Exercise requirements >> Images are to be excluded, and the rest of the data repeated exactly.

▬▬▬▬▬▬▬▬▬▬

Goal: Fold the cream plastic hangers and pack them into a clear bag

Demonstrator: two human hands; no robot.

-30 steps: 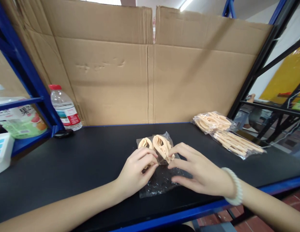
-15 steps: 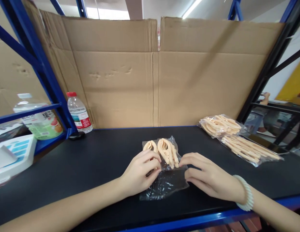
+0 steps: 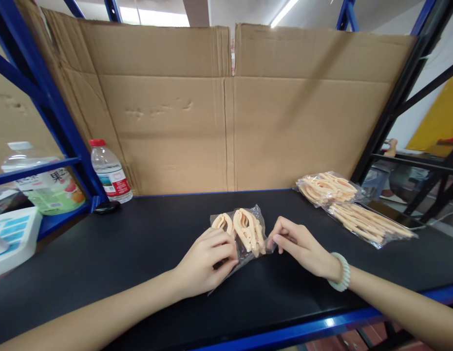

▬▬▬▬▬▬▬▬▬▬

Result >>
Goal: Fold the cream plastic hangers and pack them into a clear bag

Demonstrator: two human hands; no robot.

-30 steps: 
-15 steps: 
+0 steps: 

This output contains the complete answer.